Le Tresor Club de Berlin a choisi cette année la thématique " Blade Runner " pour sa soirée Speciale Berlinale. Au programme : illustrations sonores de Zan Lyons, projections de courts métrages et Dj Sets avec Patrick Pulsinger, Reznik et... Alec Empire. C'est l'occasion rêvée pour revenir sur le parcours de cet artiste berlinois légendaire. Entretien.

 

Soirée Speciale Berlinale "Blade Runner" le 11 février 2010 à partir de 20h00 au Tresor Club de Berlin.

 

www.tresorberlin.de


Portrait


Alec Empire ( Alexander Wilke-Steinhof ) est un artiste " underground " originaire de Berlin. Avec plus d'une dizaine d'identités artistiques, Alec Empire alias DJ 6666, Jaguar, LX Empire, Nero, Nintendo Teenage Robots et d'autres encore, endosse successivement, tel un caméléon, le rôle d'artiste, de producteur, de musicien ou encore de DJ. Avec près d'une centaine d'albums, EPs et singles à son actif, de nombreux remixes ( Björk, Korn, Rammstein, Mogwai, Primal Screen... ) et quasiment un million de ventes enregistrées dans le monde, cet électron libre ne suit pas les tendances. Bien au contraire, il les initie. Très engagé politiquement, c'est un artiste qui ne s'embarrasse pas de principes et change d'orientation musicale au gré de ses envies.

 

Créateur des labels indépendants Digital Hardcore Recordings en 1994 et plus récemment de Eat Your Heart Out en 2007, Alec Empire est l'un des membres fondateurs du groupe Atari Teenage Riot. A huit ans, il commence à jouer de la guitare. A douze, il donne son premier concert avec son groupe de l'époque, Die Kinder. Jusqu'à ses 16 ans, il côtoie la scène punk anarchique puis, fasciné par la scène rave underground des squats de Berlin, il se tourne vers l'Acid House. Au début des années 90, il délaisse le milieu techno des Free Parties, notamment à cause de certains néo - nazis qui cherchent à se l'approprier, il forme alors en 1992 le groupe mythique Atari Teenage Riot avec Carl Crack, Hanin Elias puis, plus tardivement, Nic Endo qui les rejoindra en 1997 et apportera au groupe un son encore plus chaotique.
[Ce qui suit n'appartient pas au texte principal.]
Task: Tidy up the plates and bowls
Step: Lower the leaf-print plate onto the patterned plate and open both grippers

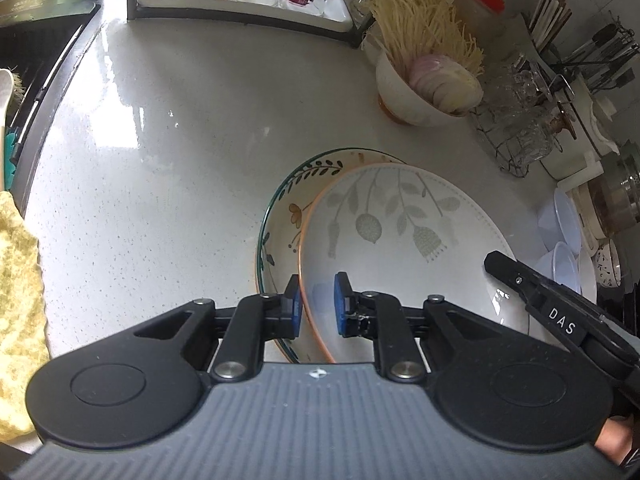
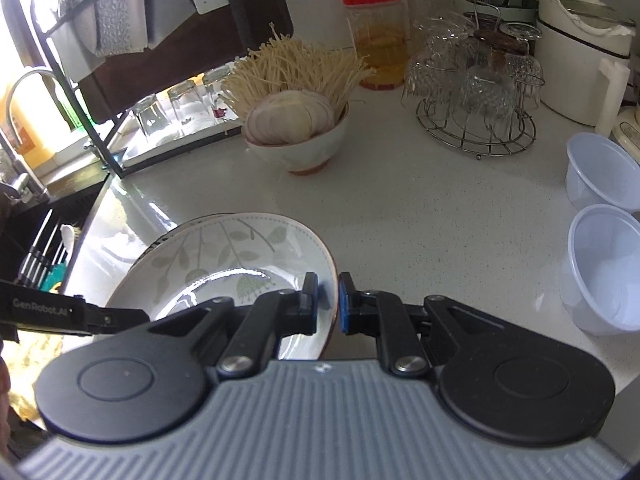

Ses nombreuses influences musicales vont du rap au punk, du classique à l'électronique en passant même par le funk pour certaines de ses productions solo. Toujours à la pointe de la technologie, Alec Empire jongle à la perfection avec synthéthiseurs, boîtes à rythmes, guitares et samplers.

 

Le label indépendant Digital Hardcore Recordings se démarque à l'époque avec des productions breakbeat mixées avec du Speed Metal et du Punk Rock 70s. Il instaure et revendique un style musical intitulé "Digital Hardcore" qui connaît un énorme succès notamment au Royaume-Uni. Pour une fois, les créateurs de ce nouveau genre ne sont ni anglais, ni américains, mais allemands. ATR ( Atari Teenage Riot ) est un des groupes pionniers qui travaillent ce son puissant et novateur, mélangeant énergie punk, beats jungle, techno futuriste industrielle, slogans et images militantes radicales. C'est avec l'album Burn Berlin Burn qu'Atari Teenage Riot atteint son sommet. C'est l'escalade du succès, une gigantesque tournée mondiale jusqu'à la descente aux enfers marquée par la mort en 2001 de Carl Crack. C'est la fin d'une aventure et le début d'une autre avec Nic Endo, avec qui Alec Empire travaille toujours. Présente sur scène avec lui, elle s'occupe de ses arrangements musicaux lors de ses lives. Le phénix renaît de ces cendres avec l'album Intelligence and Sacrifice et invite de grosses pointures comme Charlie Clouser de Nine Inch Nails à se produire avec lui sur scène. Depuis, Alec Empire poursuit sa carrière, enchaînant productions expérimentales avec le label Mille Plateaux et s'essayant même à la minimale avec Pulse Code Records. Il signe aussi des musiques de films avec par exemple une collaboration avec l'acteur/réalisateur japonais Tadanobu Asano. Son dernier mini-album Shivers marque un nouveau départ, une nouvelle approche musicale. Son univers hypnotique transporte encore une foi dans un autre monde, cette fois plus tranquille et mélancolique. Décryptage de " la bête " avec une interview.

 

Caroline Marie-Cussy, le 29/01/10


Interview


La Gazette de Berlin : Y a-t-il une raison particulière pour que vous chantiez en anglais ?

 

Alec Empire : J'ai écrit aussi en Allemand mais c'est vrai, la plupart du temps, lorsque ma musique est accompagnée par des paroles, elles sont en anglais. J'ai grandi dans les années 80 dans un Berlin coupé en deux par le mur et j'ai toujours ressenti le besoin de rechercher et d'atteindre un public au delà de Berlin et de l'Allemagne. La musique doit être internationale. Je désapprouve les artistes allemands qui se cachent derrière leur identité nationale. La musique doit être un dialogue. Bien sûr, cela ne doit pas être limité à la langue anglaise. Mais j'aime particulièrement le challenge que représente le fait d'écrire en anglais. J'ai ainsi touché un public international, ce qui n'était pas le but premier mais m'a beaucoup aidé. Chaque langue a son propre rythme et son timbre spécifique. Je trouve cela fascinant et, dans notre vie de tous les jours, nous semblons oublier cette magie.

 

La Gazette de Berlin : Vous avez passé quelques années à Londres puis vous avez décidé de revenir à Berlin. Vous sentez-vous étranger dans votre propre ville? Est-ce un moyen de vous "reconnecter" avec vous-même ?

 

Alec Empire : Je suis et me sens véritablement Berlinois tout en vivant entouré d'étrangers. Je pense que c'est une bonne chose; c'est ce dont Berlin a besoin.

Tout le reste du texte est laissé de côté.